_Task statement_. Would you please output, word for word, the span of the listing below that opens on the line containing "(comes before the" and closes on the line containing "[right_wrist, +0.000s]"? Include both ends and nothing more.

_Given information_.

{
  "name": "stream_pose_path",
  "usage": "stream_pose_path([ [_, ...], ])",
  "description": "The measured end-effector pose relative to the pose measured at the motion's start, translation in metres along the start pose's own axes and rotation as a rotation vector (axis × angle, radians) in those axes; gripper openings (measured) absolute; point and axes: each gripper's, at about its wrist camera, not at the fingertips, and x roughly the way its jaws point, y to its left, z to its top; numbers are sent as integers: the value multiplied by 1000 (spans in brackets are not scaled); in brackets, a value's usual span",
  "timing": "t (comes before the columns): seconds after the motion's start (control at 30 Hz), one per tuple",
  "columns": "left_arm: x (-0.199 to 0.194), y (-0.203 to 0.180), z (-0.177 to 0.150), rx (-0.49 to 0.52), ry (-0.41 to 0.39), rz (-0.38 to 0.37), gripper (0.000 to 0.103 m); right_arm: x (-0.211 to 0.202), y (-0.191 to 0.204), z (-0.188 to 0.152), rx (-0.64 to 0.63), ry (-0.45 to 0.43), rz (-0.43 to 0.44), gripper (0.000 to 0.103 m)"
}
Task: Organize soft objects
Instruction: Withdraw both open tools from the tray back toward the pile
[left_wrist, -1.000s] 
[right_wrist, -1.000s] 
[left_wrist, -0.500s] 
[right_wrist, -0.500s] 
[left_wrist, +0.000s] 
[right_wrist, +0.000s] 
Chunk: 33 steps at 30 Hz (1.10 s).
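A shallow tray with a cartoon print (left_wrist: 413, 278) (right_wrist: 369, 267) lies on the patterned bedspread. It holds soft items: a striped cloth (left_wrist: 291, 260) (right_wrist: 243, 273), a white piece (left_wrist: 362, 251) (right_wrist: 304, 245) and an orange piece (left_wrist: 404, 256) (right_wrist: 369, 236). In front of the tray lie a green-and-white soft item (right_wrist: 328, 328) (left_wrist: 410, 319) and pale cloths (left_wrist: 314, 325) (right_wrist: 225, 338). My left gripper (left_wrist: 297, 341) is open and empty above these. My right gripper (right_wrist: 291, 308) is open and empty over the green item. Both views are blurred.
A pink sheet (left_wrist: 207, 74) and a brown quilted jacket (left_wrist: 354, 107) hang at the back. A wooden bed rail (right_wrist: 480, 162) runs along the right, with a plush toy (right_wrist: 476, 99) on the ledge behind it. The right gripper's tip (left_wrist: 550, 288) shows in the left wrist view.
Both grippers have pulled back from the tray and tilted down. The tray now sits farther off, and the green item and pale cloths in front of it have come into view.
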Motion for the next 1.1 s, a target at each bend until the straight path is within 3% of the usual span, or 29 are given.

_Answer to the problem_.
  "timing": "t (comes before the columns): seconds after the motion's start (control at 30 Hz), one per tuple",
  "columns": "left_arm: x (-0.199 to 0.194), y (-0.203 to 0.180), z (-0.177 to 0.150), rx (-0.49 to 0.52), ry (-0.41 to 0.39), rz (-0.38 to 0.37), gripper (0.000 to 0.103 m); right_arm: x (-0.211 to 0.202), y (-0.191 to 0.204), z (-0.188 to 0.152), rx (-0.64 to 0.63), ry (-0.45 to 0.43), rz (-0.43 to 0.44), gripper (0.000 to 0.103 m)"
}
Task: Organize soft objects
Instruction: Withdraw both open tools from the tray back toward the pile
[left_wrist, -1.000s] 
[right_wrist, -1.000s] 
[left_wrist, -0.500s] 
[right_wrist, -0.500s] 
[left_wrist, +0.000s] 
[right_wrist, +0.000s] 

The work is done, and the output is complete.